Лизетт моргнула, однако затем выпятила подбородок.
– Я до этого дойду. Учитывая, что мы будем ехать в Париж еще несколько часов, вы ужасно нетерпеливы.
– И у меня есть на то хорошая причина, – проворчал Максимилиан. – Как мне кажется, вы устроили эту погоню за химерой, чтобы выманить меня из Лондона, позволив тем самым своему брату…
– Сделать что? Заменить вас самозванцем, полагаю? – Она взглянула на него с холодной иронией. – Да, я с самого начала замышляла вас уничтожить. Именно поэтому я назвала вас «вашей милостью», когда должна была скрывать вашу настоящую личность. При том, что в вопросах билетов, еды и взяток таможенникам я целиком и полностью полагалась на вас.
Ее голос зазвучал сдавленно:
– Да мне без вашей помощи не удалось бы даже сбежать от Хакера. Все это потому, что я – настоящая мастерица в деле дьявольских замыслов, перевоплощения, хранения секретов и…
– Довольно, – остановил он ее. – Я понял, к чему вы клоните.

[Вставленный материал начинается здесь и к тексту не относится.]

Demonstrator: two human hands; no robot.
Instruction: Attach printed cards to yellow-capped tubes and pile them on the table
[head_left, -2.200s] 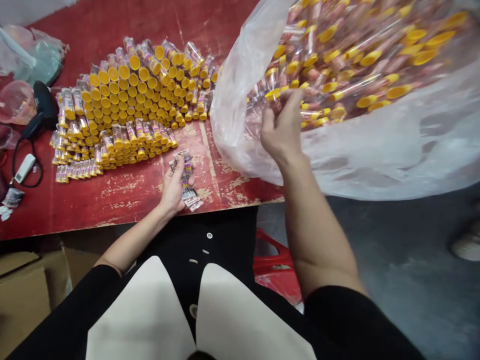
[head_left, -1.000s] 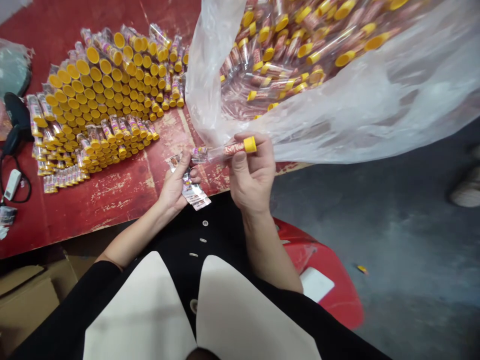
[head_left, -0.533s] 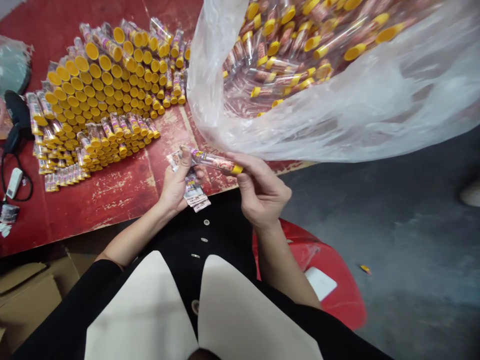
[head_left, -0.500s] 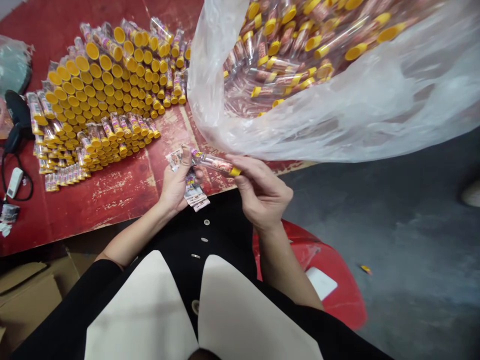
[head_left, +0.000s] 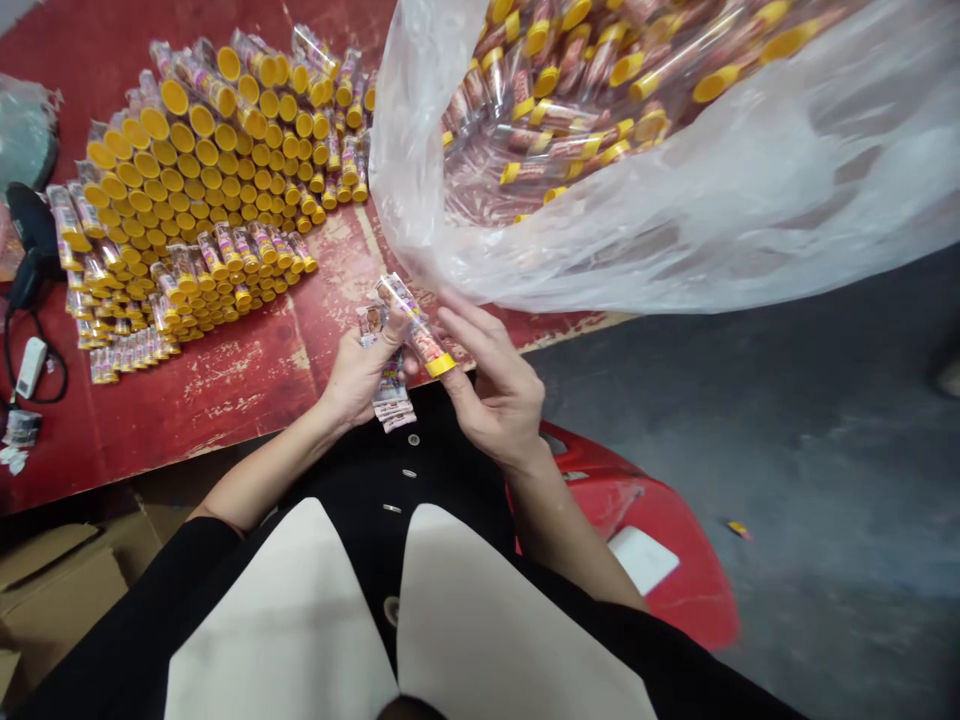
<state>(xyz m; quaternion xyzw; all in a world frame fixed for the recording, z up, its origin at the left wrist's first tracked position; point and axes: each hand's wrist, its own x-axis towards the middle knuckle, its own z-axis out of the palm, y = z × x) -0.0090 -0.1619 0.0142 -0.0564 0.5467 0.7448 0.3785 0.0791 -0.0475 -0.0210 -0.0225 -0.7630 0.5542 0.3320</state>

Именно такой и была Лизетт, которую знал Максимилиан. Девушкой, мечтавшей стать сыщицей и выпустившей шипы сразу же, как только он указал ей на то, что она не знает даже самых элементарных вещей, связанных с сыском. Ему невольно приходилось признать, что она была права. Если девчонка и была манипулятором, то явно не слишком умелым.
На какое-то мгновение в повозке воцарилась тишина, нарушаемая лишь стуком конских копыт по грязи да скрипом рессор.
Затем Лизетт опустила взгляд себе на руки.
– Как я сказала вам в самом начале, я не знаю, где Тристан. В последний раз, когда я видела его, покидая Париж несколько месяцев назад, он работал на Sûreté Nationale.
Ее слова застали Максимилиана врасплох.
– Полиция? Ваш брат-конокрад работал в полиции?
Лизетт бросила на него вызывающий взгляд.
– Как думаете, почему я не хотела, чтобы вы помчались сюда беседовать с его нанимателем? Я знала, что вы сделаете все, что в ваших силах, чтобы Тристана уволили.
– И вы были чертовски правы, поскольку именно так бы я и поступил! – Увидев, что она вновь нахмурилась, герцог попытался обуздать свою злость. До этого момента гнев совершенно не помогал ему в общении с ней. Так что он заставил свой голос зазвучать спокойнее: – Полагаю, его наниматель не знает, что он – преступник.
– Нет. И если он это выяснит…
Ее голос сорвался, и сердце Максимилиана опять сжало.
Чтоб ей провалиться. Она вновь поставила его в совершенно невыносимое положение. Герцог не знал, что злило его сильнее, – то, что ее брат действительно оказался сомнительной личностью, или то, что она все так же продолжала защищать этого дурака.
– Как Бонно вообще удалось наняться на работу в полицию с таким-то прошлым?
– Ну… о его единственном преступлении не трубила каждая газета в мире. У Джорджа была куча хлопот с поместьем папá, так что он не преследовал его за пределами Англии. Да он и не знал, куда мы отправились. – Девушка пожала плечами. – Кроме того, когда Тристан пришел на работу в Sûreté, ее все еще возглавлял Видок, которого такие вещи не волновали.